- [YOUR GOAL]:
Look through the data below. Show each line where the string "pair" occurs.

- [STUDY MATERIAL]:
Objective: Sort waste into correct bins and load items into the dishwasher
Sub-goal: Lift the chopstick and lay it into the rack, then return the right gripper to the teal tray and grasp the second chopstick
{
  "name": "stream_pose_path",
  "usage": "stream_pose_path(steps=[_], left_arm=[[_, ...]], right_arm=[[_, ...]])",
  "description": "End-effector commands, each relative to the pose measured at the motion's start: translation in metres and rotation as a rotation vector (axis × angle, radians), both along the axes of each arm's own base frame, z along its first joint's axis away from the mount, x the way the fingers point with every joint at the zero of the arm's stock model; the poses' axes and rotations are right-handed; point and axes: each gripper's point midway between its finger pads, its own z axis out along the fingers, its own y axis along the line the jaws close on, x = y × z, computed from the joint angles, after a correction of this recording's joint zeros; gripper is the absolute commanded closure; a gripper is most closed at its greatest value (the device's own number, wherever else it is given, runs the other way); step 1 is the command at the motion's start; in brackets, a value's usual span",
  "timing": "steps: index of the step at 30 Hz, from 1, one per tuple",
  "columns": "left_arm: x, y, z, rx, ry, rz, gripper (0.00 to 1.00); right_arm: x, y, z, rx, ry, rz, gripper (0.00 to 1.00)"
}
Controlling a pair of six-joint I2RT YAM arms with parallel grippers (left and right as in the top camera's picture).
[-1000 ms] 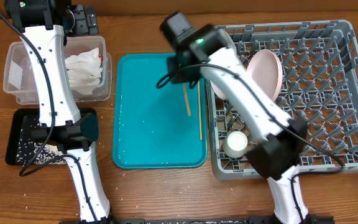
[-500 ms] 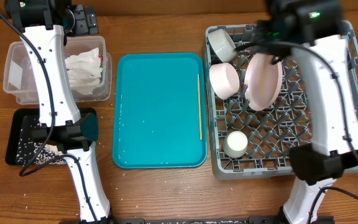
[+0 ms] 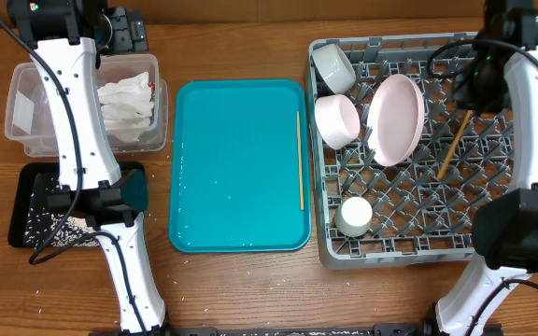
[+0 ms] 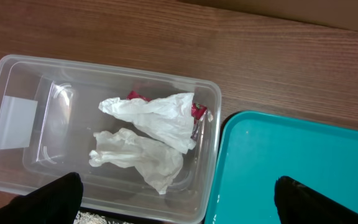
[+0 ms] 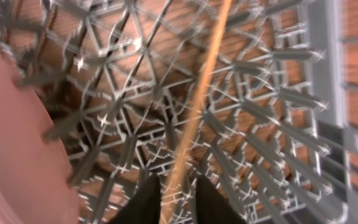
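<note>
**One chopstick held over the rack, and it may slip through the lattice**

The right fingers (image 5: 143,205) are closed on a chopstick (image 3: 452,147), tilted over the right part of the dish rack (image 3: 390,257), near the standing plate (image 3: 396,119). If let go here, the thin stick may drop through the open grid or knock the plate. The second chopstick (image 3: 300,161) lies at the right rim of the teal tray (image 3: 236,168), close beside the rack wall, so room is narrow there. The left fingers (image 4: 48,199) are spread, empty, above the clear tub (image 4: 17,155) with napkins (image 4: 160,118).
</note>
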Motion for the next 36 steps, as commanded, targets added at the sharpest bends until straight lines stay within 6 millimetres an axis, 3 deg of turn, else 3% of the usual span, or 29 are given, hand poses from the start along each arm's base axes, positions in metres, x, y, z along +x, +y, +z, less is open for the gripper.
stream_pose_path(steps=[1,7,14,19,25,27,30,36], left_arm=[[-0.003,-0.006,0.018,-0.003,-0.047,-0.012,0.00],[-0.003,-0.006,0.018,-0.003,-0.047,-0.012,0.00],[-0.003,-0.006,0.018,-0.003,-0.047,-0.012,0.00],[-0.003,-0.006,0.018,-0.003,-0.047,-0.012,0.00],[-0.003,-0.006,0.018,-0.003,-0.047,-0.012,0.00],[-0.003,-0.006,0.018,-0.003,-0.047,-0.012,0.00],[-0.003,-0.006,0.018,-0.003,-0.047,-0.012,0.00],[-0.003,-0.006,0.018,-0.003,-0.047,-0.012,0.00]], right_arm=[[-0.003,0.010,-0.019,0.035,0.038,0.070,0.73],[0.003,0.026,-0.014,0.125,-0.017,0.085,0.70],[0.006,0.058,0.033,0.240,-0.164,0.143,0.69],[0.006,0.107,0.065,0.282,-0.266,0.214,0.67],[0.007,0.204,0.074,0.310,-0.324,0.374,0.59],[0.008,0.248,0.065,0.274,-0.348,0.418,0.48],[0.005,0.282,0.043,0.281,-0.330,0.454,0.44],[-0.004,0.320,-0.032,0.281,-0.189,0.476,0.45]])
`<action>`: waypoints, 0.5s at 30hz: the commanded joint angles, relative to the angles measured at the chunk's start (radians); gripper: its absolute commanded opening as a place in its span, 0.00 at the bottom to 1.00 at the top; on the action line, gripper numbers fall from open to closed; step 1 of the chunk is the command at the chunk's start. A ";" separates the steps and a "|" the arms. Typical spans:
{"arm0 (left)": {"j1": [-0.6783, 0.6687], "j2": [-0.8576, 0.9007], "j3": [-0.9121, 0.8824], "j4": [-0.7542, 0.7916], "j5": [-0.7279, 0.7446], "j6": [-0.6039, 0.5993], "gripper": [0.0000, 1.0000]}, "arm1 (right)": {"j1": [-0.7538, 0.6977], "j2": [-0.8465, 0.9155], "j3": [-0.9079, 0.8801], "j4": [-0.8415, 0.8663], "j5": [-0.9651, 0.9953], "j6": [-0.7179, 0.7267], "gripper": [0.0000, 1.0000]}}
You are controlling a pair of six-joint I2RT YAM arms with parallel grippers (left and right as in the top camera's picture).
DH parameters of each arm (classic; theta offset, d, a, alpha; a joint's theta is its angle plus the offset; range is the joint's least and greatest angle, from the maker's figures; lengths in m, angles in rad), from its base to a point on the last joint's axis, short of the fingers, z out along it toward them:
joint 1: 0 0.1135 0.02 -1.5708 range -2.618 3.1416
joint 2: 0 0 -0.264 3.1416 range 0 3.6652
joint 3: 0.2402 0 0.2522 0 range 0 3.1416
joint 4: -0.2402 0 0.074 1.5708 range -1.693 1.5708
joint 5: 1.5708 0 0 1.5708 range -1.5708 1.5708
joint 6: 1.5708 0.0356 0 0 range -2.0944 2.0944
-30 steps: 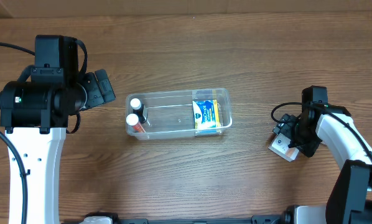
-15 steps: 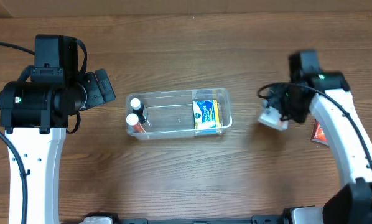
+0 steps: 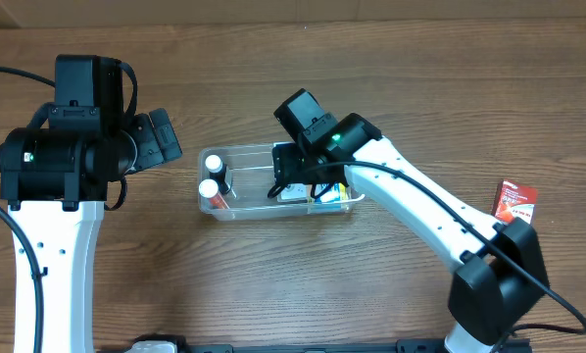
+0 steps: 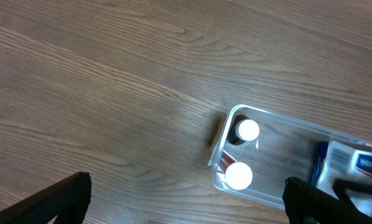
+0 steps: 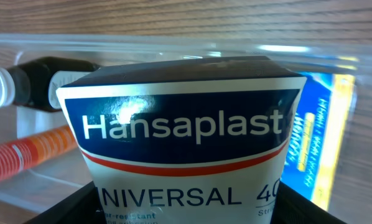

- [TASK RESPONSE]:
Controlling a pair of six-joint I2RT YAM arms with parallel grippers (left and right as in the top camera's picture).
You are controlling a pair of six-joint I2RT YAM arms with parallel grippers (left and right as in the top camera's picture).

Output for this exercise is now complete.